Top of Supplied data

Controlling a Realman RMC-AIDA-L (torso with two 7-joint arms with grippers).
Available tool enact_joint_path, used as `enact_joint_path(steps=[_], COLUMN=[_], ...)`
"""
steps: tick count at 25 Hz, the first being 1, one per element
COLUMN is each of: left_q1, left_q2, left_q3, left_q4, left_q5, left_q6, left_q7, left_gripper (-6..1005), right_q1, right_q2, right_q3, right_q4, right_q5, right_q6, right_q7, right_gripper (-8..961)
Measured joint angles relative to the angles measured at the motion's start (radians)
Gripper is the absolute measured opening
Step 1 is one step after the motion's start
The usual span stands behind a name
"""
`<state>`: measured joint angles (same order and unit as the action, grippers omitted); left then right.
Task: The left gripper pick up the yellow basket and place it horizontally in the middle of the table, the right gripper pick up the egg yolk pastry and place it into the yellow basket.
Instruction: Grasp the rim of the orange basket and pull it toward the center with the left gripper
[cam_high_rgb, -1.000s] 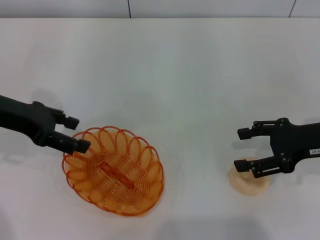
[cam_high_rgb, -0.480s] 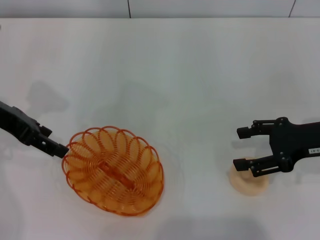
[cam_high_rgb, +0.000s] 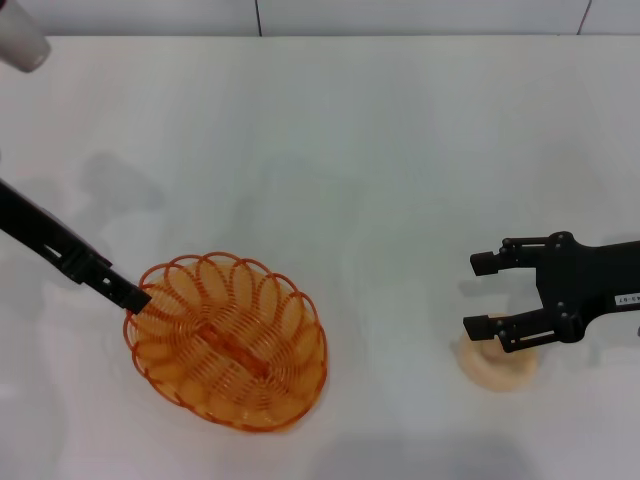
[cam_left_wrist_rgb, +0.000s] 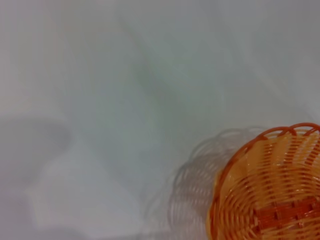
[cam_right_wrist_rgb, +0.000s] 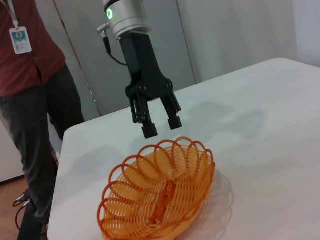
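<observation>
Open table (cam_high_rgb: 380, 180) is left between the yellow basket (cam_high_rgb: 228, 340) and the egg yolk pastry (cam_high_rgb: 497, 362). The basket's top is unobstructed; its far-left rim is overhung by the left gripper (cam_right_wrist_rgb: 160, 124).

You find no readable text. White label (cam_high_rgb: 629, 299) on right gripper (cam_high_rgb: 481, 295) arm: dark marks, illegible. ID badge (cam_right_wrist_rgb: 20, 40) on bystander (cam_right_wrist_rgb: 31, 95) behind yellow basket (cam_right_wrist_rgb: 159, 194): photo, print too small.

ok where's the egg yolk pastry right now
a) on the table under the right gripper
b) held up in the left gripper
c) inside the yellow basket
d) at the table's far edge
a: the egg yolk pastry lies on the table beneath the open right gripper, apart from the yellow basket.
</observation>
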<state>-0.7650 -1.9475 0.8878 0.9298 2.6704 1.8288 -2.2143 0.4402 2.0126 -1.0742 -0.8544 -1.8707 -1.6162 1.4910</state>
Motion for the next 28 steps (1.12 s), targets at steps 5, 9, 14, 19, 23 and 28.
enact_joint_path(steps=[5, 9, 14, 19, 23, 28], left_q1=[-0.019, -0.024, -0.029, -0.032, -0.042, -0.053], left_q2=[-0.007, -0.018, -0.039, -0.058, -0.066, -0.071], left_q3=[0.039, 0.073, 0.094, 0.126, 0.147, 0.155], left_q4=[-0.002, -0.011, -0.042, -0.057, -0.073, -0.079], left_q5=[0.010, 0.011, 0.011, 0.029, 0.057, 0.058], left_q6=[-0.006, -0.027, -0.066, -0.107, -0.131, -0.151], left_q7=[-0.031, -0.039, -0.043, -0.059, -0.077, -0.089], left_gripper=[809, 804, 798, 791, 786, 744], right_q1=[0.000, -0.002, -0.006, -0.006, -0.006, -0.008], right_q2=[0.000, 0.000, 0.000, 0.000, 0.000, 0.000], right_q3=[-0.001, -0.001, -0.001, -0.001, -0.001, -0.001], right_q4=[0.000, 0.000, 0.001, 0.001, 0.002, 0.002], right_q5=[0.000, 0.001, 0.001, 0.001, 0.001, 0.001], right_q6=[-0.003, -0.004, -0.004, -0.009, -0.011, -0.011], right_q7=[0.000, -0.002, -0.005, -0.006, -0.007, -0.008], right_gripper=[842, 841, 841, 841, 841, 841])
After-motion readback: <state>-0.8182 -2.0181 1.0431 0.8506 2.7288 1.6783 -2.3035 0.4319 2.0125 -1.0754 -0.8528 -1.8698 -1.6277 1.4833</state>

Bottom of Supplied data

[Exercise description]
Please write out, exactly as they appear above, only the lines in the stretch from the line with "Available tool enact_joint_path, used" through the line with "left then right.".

[Solution for this problem]
Available tool enact_joint_path, used as `enact_joint_path(steps=[_], COLUMN=[_], ...)`
"""
steps: tick count at 25 Hz, the first being 1, one per element
COLUMN is each of: left_q1, left_q2, left_q3, left_q4, left_q5, left_q6, left_q7, left_gripper (-6..1005), right_q1, right_q2, right_q3, right_q4, right_q5, right_q6, right_q7, right_gripper (-8..961)
Measured joint angles relative to the angles measured at the motion's start (radians)
Gripper is the absolute measured opening
Step 1 is one step after the motion's start
The usual span stands behind a name
"""
`<state>`: measured joint angles (same order and unit as the action, grippers omitted); left then right.

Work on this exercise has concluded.